Il piano Imam di Sisi

Questa riforma religiosa è una delle due parti della campagna antiterrorismo del presidente egiziano. Inchiesta: a che punto è quella “rivoluzione islamica” chiesta da Sisi per combattere l’estremismo?

2 Giugno 2015 alle 06:09

Il piano Imam di Sisi

Abdel Fattah al-Sisi (foto LaPresse)

Roma. Reuters ha pubblicato domenica una inchiesta lunga per capire come sta andando quella “rivoluzione dell’islam” chiesta dal presidente egiziano Abdel Fattah al Sisi all’inizio di questo anno. Il presidente fece impallidire le autorità religiose dell’Università di al Azhar, al Cairo – quindi il luogo che è considerato il cuore intellettuale e dottrinale dell’islam – invocando davanti a loro e alle telecamere una riforma drastica del pensiero islamico: “L’estremismo è diventato una fonte di angoscia, pericolo, morte e distruzione per il resto del mondo. Un cambiamento è necessario. Voi imam siete responsabili davanti ad Allah. Il mondo intero sta aspettando. Il mondo intero pende dalle vostre labbra perché la comunità islamica è lacerata”, disse nel suo discorso. 

 

Questa riforma religiosa è una delle due parti della campagna antiterrorismo di Sisi – l’altra è l’uso della forza militare.
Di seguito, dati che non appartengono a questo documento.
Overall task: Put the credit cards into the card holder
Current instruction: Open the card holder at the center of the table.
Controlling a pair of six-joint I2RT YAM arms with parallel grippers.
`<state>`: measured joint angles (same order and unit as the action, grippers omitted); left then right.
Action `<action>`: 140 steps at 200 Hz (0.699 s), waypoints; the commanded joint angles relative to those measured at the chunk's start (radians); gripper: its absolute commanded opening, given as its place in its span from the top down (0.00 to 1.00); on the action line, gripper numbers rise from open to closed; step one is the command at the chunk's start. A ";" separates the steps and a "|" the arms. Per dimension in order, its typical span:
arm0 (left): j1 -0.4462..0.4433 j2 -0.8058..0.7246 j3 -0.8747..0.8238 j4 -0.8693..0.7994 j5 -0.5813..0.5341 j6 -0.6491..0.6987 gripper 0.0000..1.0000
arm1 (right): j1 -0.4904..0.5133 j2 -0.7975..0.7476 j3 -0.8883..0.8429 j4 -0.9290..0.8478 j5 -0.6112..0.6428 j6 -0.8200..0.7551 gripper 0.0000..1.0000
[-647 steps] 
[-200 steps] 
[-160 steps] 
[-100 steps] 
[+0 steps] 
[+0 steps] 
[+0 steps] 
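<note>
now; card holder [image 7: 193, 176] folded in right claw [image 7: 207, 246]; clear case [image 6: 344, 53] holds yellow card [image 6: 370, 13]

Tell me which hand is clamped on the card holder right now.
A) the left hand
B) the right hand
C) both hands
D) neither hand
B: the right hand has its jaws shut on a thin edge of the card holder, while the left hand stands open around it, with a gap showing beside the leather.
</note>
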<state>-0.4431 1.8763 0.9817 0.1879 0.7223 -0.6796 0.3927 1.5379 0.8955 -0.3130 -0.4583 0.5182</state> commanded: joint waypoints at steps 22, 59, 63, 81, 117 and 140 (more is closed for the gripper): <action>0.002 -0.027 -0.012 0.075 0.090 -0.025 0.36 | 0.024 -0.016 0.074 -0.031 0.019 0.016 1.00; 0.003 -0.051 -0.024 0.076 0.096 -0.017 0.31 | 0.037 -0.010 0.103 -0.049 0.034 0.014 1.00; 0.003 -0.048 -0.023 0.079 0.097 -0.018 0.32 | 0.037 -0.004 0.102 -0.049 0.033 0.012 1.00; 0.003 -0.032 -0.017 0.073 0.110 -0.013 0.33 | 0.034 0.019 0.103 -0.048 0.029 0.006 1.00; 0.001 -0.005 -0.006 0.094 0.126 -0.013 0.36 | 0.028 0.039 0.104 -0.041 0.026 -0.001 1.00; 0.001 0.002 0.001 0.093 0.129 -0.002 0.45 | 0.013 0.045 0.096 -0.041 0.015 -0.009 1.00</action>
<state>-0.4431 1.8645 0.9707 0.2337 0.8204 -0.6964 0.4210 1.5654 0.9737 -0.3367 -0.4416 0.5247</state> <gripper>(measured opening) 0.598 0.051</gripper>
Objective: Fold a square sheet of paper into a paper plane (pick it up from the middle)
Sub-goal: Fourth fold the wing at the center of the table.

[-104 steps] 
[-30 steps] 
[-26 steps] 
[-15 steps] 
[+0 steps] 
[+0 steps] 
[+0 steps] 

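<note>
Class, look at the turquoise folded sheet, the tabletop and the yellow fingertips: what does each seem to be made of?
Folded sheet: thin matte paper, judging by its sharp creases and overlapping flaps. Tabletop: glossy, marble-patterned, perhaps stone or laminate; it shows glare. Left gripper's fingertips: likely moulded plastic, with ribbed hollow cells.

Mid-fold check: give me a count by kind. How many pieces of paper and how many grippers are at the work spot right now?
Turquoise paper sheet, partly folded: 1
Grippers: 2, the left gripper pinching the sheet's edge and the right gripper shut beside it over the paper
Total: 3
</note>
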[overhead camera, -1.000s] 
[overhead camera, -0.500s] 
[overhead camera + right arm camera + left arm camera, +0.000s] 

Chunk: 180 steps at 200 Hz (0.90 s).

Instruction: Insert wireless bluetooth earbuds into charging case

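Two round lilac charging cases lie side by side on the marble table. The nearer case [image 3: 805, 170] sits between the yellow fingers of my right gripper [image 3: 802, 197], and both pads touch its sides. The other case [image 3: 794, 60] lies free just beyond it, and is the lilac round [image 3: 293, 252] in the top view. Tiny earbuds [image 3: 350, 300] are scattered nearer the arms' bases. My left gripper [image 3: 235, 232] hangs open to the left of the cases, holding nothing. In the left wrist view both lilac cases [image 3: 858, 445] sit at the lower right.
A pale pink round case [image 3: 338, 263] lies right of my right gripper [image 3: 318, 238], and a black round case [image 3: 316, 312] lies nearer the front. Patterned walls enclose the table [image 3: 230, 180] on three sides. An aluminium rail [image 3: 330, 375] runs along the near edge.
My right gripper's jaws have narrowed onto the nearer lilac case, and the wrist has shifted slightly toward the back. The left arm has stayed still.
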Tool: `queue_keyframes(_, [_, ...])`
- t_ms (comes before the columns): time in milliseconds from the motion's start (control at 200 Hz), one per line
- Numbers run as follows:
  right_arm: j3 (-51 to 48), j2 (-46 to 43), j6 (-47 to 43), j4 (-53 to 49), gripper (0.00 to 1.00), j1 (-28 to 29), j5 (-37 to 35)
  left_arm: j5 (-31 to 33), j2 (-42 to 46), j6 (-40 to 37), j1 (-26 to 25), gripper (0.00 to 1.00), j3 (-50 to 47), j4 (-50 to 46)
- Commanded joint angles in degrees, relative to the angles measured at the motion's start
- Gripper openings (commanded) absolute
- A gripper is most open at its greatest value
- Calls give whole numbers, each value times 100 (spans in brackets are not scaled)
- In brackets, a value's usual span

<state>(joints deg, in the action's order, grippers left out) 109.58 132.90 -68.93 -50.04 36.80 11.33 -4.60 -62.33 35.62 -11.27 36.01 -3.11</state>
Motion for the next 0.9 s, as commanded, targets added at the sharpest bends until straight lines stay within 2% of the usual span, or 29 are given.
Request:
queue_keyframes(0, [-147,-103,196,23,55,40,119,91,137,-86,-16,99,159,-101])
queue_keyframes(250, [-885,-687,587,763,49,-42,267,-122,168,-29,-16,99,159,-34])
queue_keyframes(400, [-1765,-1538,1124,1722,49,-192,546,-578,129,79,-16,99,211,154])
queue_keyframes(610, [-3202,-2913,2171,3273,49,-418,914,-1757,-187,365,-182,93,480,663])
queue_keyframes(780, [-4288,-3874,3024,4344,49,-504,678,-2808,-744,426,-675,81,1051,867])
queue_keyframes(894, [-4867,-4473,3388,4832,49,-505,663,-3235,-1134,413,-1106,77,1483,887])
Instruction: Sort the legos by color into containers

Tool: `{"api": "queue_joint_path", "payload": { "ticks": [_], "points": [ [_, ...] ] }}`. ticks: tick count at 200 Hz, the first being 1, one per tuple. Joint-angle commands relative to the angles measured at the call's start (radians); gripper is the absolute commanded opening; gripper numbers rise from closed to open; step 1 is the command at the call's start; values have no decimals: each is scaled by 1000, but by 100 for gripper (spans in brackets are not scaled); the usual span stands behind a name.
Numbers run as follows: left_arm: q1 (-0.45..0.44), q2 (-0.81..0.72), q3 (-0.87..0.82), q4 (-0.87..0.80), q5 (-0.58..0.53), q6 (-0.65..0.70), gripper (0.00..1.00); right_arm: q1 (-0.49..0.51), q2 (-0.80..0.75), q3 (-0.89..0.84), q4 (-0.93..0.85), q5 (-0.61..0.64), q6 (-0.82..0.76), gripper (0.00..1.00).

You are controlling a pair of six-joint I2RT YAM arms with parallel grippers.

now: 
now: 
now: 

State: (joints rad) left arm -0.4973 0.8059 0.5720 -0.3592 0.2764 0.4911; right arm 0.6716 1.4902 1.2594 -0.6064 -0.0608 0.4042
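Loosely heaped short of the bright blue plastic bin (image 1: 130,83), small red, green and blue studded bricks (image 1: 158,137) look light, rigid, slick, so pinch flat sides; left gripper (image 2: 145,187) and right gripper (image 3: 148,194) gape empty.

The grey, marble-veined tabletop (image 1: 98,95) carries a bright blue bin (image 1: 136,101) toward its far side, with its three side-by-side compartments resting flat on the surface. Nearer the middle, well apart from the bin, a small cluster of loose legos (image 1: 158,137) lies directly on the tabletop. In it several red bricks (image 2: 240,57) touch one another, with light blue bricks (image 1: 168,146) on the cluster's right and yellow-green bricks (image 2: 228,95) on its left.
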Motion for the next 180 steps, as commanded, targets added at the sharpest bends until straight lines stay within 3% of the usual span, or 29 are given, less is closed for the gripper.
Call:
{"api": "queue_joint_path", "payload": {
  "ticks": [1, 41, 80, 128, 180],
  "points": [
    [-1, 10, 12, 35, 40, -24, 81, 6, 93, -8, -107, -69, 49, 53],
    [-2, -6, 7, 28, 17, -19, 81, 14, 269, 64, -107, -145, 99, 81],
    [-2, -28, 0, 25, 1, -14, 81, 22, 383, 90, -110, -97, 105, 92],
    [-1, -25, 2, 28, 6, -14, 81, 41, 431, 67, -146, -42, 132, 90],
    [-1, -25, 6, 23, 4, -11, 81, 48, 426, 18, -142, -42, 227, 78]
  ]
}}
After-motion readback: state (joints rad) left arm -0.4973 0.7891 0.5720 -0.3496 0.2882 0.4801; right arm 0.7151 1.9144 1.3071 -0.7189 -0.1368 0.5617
L’idea è che al Azhar può combattere l’islam estremo perché forma gli insegnanti di religione e decide fonti e programmi scolastici, con un raggio d’azione nel mondo che nessun’altra istituzione islamica possiede: le sue lezioni sono frequentate da circa quattrocentocinquantamila studenti, fra corsi e centri di ricerca collegati, e molti degli studenti provengono dall’Asia e dal resto dell’Africa (e vi faranno ritorno). Altri due milioni di studenti egiziani seguono le lezioni grazie alla rete di scuole legate ad al Azhar sparse in tutto il paese.

 

Per ora, scrive Reuters, insegnanti, ricercatori e predicatori di al Azhar hanno introdotto cambiamenti piccoli. Hanno modificato lievemente i libri di testo e hanno aperto un centro per il monitoraggio di internet, per seguire le dichiarazioni dei gruppi del jihad sui social media e controbattere. Per esempio, sono stati espunti dai libri i passaggi che parlano di “bottino di guerra” o di “schiavitù”, perché considerati obsoleti (si potrebbe obbiettare, visto che nella guerra in Iraq e Siria si parla molto di entrambe le cose). E l’Università insiste molto sul fatto che gli studenti giovani non si accostino ai vecchi testi senza una guida. Ma non c’è ancora un programma reale di riforma dell’islam, o meglio, del pensiero islamico, che è l’obbiettivo più ambizioso del presidente egiziano.

 

Due mesi dopo la richiesta di una rivoluzione da parte di al Sisi, il grande imam di al Azhar, Ahmed al Tayeb, pronunciò un discorso alla Mecca che suonò molto innovatore. L’islamologo gesuita Samir Khalil Samir (pro rettore del Pontificio istituto orientale di Roma) lo definì incoraggiante, perché al Tayeb disse che la pratica della scomunica reciproca fra sunniti è sciiti (che si considerano a vicenda “eretici”) deve essere corretta, che il letteralismo esasperato nell’interpretazione del Corano deve finire – il letteralismo è la distorsione dell’islam più comune tra quelle attribuite ai gruppi estremisti – e che sono i gruppi estremisti a diffondere una immagine negativa dell’islam, “più che l’islamofobia”. Come nota Samir, se queste indicazioni si affermassero “sarebbe una vera rivoluzione”.

 

Uno studente che vuole restare anonimo dice a Reuters che i cambiamenti dentro al Azhar non sono accolti bene da un numero non specificato di studenti, che definisce “arrabbiati”. “Temono che sia insegnata una versione light della sharia”. Il vicerettore, Abbas Shuman, spiega che “la stessa legge coranica prevede la possibilità di rivisitare le prescrizioni per meglio adattarle al cambio di tempi”.